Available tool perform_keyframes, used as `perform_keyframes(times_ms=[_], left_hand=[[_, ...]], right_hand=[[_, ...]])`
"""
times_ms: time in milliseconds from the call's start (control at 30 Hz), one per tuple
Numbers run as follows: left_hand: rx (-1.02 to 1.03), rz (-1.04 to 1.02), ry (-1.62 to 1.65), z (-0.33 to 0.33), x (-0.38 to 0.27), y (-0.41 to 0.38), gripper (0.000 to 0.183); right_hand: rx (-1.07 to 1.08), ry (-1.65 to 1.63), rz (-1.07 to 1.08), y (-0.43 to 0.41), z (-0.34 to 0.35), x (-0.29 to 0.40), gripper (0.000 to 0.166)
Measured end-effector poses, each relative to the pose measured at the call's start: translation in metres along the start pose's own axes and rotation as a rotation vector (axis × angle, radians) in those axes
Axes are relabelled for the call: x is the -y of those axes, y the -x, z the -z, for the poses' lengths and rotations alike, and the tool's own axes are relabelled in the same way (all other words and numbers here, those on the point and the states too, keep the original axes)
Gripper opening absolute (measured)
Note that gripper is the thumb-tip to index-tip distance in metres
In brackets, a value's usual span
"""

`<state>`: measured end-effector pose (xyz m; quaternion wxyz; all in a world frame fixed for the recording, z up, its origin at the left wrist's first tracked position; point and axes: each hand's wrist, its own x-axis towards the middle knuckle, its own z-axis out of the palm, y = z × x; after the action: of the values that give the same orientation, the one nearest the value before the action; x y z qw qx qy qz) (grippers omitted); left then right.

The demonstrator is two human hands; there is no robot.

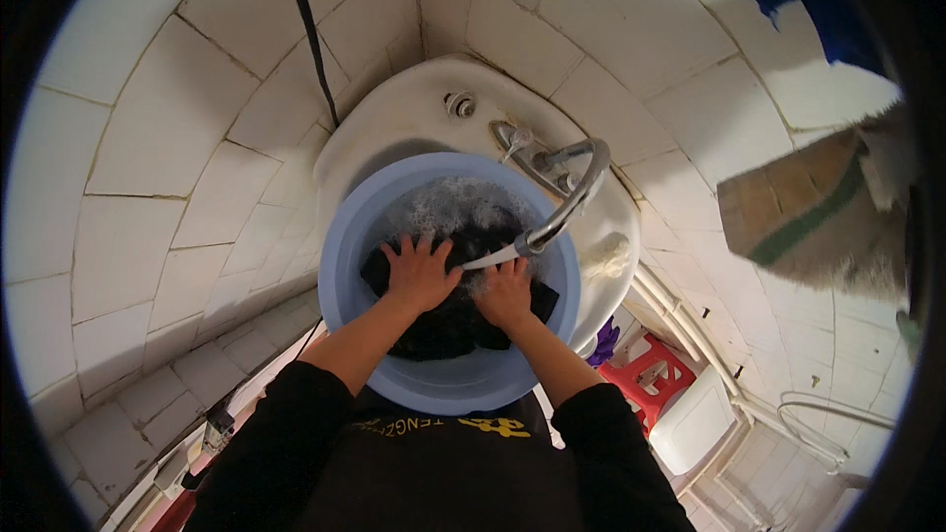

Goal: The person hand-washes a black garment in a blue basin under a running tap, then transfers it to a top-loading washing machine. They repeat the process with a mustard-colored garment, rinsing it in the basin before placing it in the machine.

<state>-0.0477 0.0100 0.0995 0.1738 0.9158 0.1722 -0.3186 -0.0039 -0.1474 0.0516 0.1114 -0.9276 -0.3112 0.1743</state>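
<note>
A light blue plastic basin (341, 236) sits in the white sink before me, holding soapy water and dark wet cloth (432, 336). My left hand (417, 273) lies palm down on the cloth with its fingers spread. To its right, my right hand (506, 295) also presses flat on the cloth, its fingertips partly behind the water stream. From the curved chrome faucet (591, 170), a stream of water (491, 259) runs down between the hands. White suds (451, 207) float along the far side of the basin. Parts of the cloth are hidden under my hands.
The corner sink (392, 107) meets tiled walls. A whitish lump (607, 255) lies on its right rim. Lower right are a red plastic stool (654, 377), a white lid-like panel (695, 421) and pipes (669, 310). A towel (805, 207) hangs at right; a black hose (307, 22) hangs at left.
</note>
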Motion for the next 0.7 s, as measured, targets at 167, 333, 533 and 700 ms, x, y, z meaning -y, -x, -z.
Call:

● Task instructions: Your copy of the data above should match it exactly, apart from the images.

● Result of the task:
Available tool perform_keyframes, used as `perform_keyframes(times_ms=[_], left_hand=[[_, ...]], right_hand=[[_, ...]])`
"""
times_ms: time in milliseconds from the call's start (control at 30 Hz), one per tuple
Numbers run as follows: left_hand: rx (-1.02 to 1.03), rz (-1.04 to 1.02), ry (-1.62 to 1.65), z (-0.33 to 0.33), x (-0.38 to 0.27), y (-0.41 to 0.38), gripper (0.000 to 0.183); right_hand: rx (-1.07 to 1.08), ry (-1.65 to 1.63), rz (-1.07 to 1.08), y (-0.43 to 0.41), z (-0.34 to 0.35), x (-0.29 to 0.40), gripper (0.000 to 0.166)
Measured end-effector poses, each relative to the pose measured at the call's start: translation in metres along the start pose's own axes and rotation as a rotation vector (axis × angle, radians) in those axes
Axes are relabelled for the call: x is the -y of those axes, y the -x, z the -z, for the poses' lengths and rotations alike, and the tool's own axes are relabelled in the same way (all other words and numbers here, those on the point and the states too, keep the original axes)
Gripper opening absolute (measured)
Note that gripper is the thumb-tip to index-tip distance in metres
In brackets, a value's usual span
"""

`<state>`: measured end-effector pose (xyz m; quaternion wxyz; all in a world frame fixed for the recording, z up, its origin at the left wrist's first tracked position; point and axes: each hand's wrist, its own x-axis towards the middle knuckle, its own z-axis out of the palm, y = z × x; after the action: of the values that give the same orientation, the one nearest the value before the action; x y z qw qx qy qz) (grippers omitted); left then right.

The demonstrator is two human hands; there is no robot.


Goal: The person hand-washes a black garment in a blue basin under a running tap, then transfers it to a top-loading washing machine. They repeat the process with a mustard-colored garment, rinsing it in the basin before placing it in the machine.

<state>-0.0477 0.0100 0.0995 0.1738 0.9158 0.1722 -0.3186 -0.0039 -0.1474 0.0516 0.1114 -0.9276 -0.3112 0.1743</state>
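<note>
A light blue plastic basin (341, 236) sits in the white sink before me, holding soapy water and dark wet cloth (432, 336). My left hand (417, 273) lies palm down on the cloth with its fingers spread. To its right, my right hand (506, 295) also presses flat on the cloth, its fingertips partly behind the water stream. From the curved chrome faucet (591, 170), a stream of water (491, 259) runs down between the hands. White suds (451, 207) float along the far side of the basin. Parts of the cloth are hidden under my hands.
The corner sink (392, 107) meets tiled walls. A whitish lump (607, 255) lies on its right rim. Lower right are a red plastic stool (654, 377), a white lid-like panel (695, 421) and pipes (669, 310). A towel (805, 207) hangs at right; a black hose (307, 22) hangs at left.
</note>
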Motion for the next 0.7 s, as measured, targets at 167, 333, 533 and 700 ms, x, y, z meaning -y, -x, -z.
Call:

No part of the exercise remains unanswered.